Well, I made the error of mentioning to my lecturer a suspicion that sutta theme variation would probably depend more on audience than place, and now I also have to make an analysis based on who each sutta was addressed to. Relevant categories might be monastics, ordinary laypeople, rulers, devas, and asuras.
If your algorithm can handle that (for MN and DN), it would be a great help. Otherwise I‘ll do it by hand

michaelh · February 16, 2023, 2:59pm

Categories of which type of people are being addressed by the Buddha or sangha for each sutta, or some inferred audience for a sutta? Hard to work out or put people into categories I would say. That custom of addressing the most senior person present could warp the results, would need a learned person to work out the implied audience of a sutta generally.

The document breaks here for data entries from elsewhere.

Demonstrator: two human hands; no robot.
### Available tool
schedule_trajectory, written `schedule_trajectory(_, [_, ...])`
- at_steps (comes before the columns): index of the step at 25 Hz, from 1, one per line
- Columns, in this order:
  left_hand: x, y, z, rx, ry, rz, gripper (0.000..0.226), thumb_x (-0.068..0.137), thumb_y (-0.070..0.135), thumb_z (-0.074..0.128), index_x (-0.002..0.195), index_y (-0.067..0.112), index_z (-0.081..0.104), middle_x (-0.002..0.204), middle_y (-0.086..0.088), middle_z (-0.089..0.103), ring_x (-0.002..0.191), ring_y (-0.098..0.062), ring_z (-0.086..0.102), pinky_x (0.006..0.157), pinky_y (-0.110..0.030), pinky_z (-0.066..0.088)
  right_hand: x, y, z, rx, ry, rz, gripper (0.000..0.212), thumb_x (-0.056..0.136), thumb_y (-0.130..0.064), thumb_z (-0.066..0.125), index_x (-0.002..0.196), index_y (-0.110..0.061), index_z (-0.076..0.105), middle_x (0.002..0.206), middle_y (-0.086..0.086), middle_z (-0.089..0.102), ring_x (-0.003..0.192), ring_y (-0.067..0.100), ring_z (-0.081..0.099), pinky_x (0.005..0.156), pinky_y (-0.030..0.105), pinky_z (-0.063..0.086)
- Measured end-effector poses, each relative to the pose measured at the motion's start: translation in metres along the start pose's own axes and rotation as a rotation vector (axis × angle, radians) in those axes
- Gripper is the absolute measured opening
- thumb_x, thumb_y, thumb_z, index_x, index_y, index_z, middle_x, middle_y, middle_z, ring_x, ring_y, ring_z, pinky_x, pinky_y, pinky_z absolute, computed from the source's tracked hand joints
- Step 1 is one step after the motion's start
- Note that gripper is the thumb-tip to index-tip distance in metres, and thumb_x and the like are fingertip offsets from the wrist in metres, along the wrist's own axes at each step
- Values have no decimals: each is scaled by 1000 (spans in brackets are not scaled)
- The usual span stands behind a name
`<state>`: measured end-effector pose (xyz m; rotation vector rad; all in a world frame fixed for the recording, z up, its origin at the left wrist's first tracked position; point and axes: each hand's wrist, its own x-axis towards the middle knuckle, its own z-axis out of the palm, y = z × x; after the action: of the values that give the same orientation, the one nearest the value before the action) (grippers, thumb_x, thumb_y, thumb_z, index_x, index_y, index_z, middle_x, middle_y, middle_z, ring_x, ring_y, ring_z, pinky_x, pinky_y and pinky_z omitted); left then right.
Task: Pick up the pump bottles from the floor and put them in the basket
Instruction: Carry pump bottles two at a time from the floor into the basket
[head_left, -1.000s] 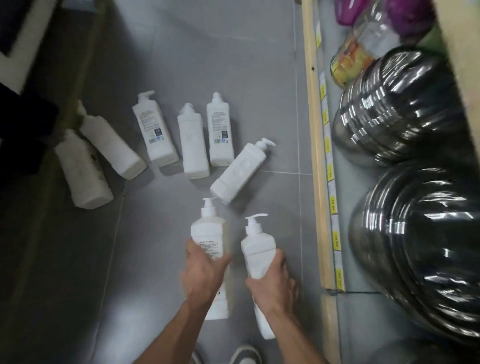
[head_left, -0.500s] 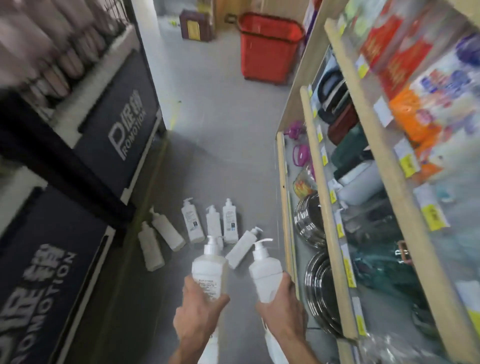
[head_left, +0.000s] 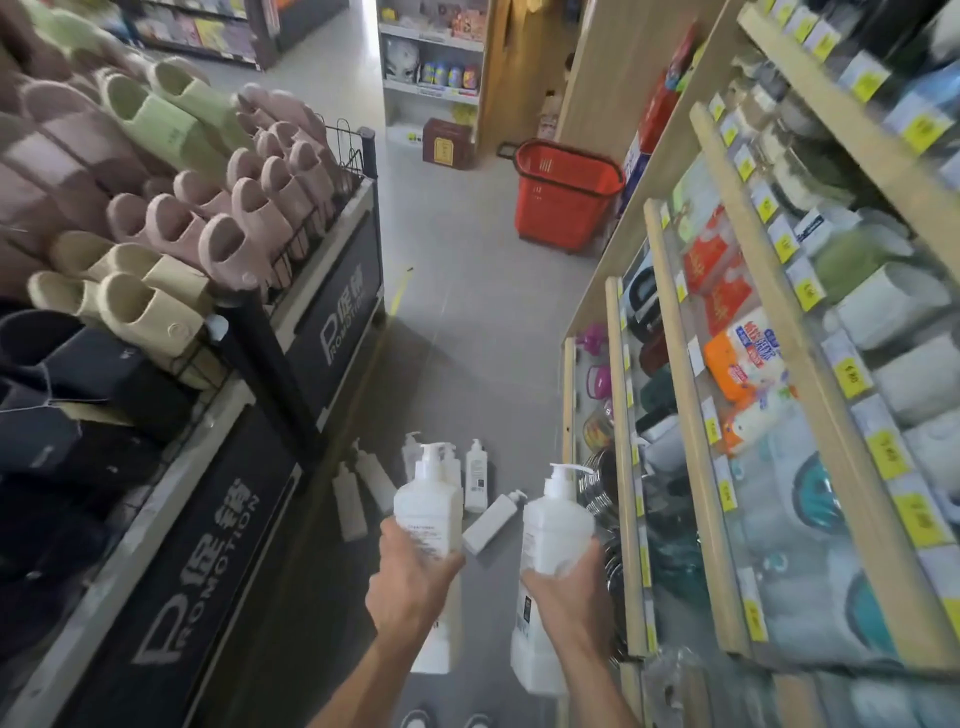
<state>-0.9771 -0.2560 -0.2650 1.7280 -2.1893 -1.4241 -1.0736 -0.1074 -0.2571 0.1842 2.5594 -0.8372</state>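
Store aisle, grey tiled floor. At lower centre the left hand grips a white pump bottle. The right hand grips a second bottle just beside it. Both are held off the floor, pumps up. More bottles lie on the floor beyond the hands. The red basket stands at upper centre, well apart, beside the wooden shelves on the right. A slipper rack fills the left.

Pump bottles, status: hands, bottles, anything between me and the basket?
Left hand grips one pump bottle; right hand grips a second pump bottle. Red basket up the aisle. Loose bottles on floor in between.
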Motion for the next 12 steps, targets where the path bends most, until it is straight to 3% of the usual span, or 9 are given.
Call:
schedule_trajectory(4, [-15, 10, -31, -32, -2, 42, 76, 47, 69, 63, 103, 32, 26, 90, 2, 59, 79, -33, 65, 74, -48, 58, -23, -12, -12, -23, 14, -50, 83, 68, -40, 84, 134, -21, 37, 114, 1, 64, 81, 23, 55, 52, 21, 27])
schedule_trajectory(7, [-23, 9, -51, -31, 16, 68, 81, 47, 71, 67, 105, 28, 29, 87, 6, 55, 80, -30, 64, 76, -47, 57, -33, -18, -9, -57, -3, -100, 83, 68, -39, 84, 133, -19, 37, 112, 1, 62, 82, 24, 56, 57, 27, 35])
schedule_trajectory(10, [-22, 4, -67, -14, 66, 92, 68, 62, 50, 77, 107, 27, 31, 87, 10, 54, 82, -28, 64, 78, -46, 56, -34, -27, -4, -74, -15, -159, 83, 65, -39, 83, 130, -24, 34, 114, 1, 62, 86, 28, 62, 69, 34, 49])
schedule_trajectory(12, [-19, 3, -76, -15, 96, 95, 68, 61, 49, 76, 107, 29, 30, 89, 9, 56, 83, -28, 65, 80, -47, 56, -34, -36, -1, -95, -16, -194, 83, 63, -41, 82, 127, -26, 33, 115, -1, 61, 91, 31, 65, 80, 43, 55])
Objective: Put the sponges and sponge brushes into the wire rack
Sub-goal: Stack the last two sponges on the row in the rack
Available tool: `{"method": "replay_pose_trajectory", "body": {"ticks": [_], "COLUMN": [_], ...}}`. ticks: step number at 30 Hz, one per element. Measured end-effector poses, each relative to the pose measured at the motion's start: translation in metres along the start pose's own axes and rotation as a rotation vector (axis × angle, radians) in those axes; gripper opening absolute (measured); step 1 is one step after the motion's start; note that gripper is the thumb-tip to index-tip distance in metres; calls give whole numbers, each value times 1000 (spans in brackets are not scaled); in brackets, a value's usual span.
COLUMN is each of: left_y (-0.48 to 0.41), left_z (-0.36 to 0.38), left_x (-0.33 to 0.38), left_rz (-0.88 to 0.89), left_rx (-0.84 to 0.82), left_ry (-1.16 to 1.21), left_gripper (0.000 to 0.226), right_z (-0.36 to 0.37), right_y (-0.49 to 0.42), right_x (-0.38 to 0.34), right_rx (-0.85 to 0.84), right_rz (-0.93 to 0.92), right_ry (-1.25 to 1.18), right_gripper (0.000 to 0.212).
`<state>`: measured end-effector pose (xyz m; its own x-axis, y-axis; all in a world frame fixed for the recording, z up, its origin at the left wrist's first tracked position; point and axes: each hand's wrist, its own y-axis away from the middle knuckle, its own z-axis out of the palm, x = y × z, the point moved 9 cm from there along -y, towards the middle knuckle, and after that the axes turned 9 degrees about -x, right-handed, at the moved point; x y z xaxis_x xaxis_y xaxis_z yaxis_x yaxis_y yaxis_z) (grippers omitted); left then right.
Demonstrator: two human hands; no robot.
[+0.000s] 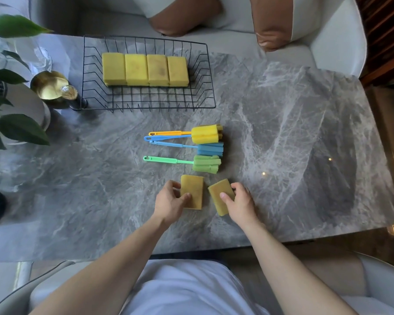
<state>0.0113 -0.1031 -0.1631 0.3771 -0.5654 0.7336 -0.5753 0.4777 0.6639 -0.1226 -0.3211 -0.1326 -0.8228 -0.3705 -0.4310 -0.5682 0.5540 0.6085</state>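
A black wire rack (205, 76) stands at the back left of the grey marble table and holds several yellow sponges (145, 69) side by side. In the middle of the table lie a yellow sponge brush (205, 133), a blue sponge brush (210, 149) and a green sponge brush (206, 163), handles pointing left. A second blue handle (166, 138) runs under the yellow head. Nearer me, my left hand (171, 201) grips a yellow sponge (194, 189) lying on the table. My right hand (239, 201) grips another yellow sponge (218, 192), tilted beside it.
A potted plant (14, 123), a brass cup (49, 86) and a glass (40, 56) stand at the left edge next to the rack. Chairs with brown cushions (273, 21) are beyond the table's far side. Bare marble (305, 133) spreads to the right.
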Motion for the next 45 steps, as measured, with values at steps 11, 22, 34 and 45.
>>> {"method": "replay_pose_trajectory", "body": {"ticks": [11,22,34,45], "left_y": [32,2,-82,-175], "left_z": [-63,-141,-226,-322], "left_x": [18,101,190,212], "left_rz": [107,241,233,104], "left_rx": [133,271,388,456], "left_ry": [195,345,386,231], "left_gripper": [22,21,20,33], "right_z": [2,-59,-87,-51], "right_y": [24,-16,-126,-218], "right_x": [-38,-187,-308,-392], "right_rx": [-61,44,75,-1], "right_rz": [-76,-388,-410,-324], "right_ry": [-276,-483,-420,-381], "right_gripper": [20,19,24,31]}}
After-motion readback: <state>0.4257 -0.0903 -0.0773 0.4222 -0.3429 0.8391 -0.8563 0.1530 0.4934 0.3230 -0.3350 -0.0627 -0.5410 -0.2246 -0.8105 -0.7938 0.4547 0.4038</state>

@chaz has this great strategy of searching the dictionary for each word in the canon and whether it’s a location or person, using R scripts. There may be ‘categories’ of person in that epic 1937 Pali proper name dictionary, unsure if that’s digitised. Or perhaps the current dictionaries on SC or DPD always mention someone as a monastic, king, queen, ascetic etc.

I am thinking of just running this script now how it is on MN and DN, then implied speaker of the Buddha for much of SN and AN where it’s not stated who is speaking, but who is the implied audience for many of these - the sangha? I have only just read that GPT-3 scores 90% on ‘coreference tasks’ like these, hence the non-perfect results it’s producing but Google’s latest ones score 100%. Is 90% okay? I can run it this weekend on gpt-3 and then run it again when a model like that becomes available, would be good to iron out issues and get this over and somewhat done with for me hah! Or you could run Chaz’s script on the remaining suttas, will give you data of all the person-names in the suttas, but not whether they are talked about, talking, or postulated etc.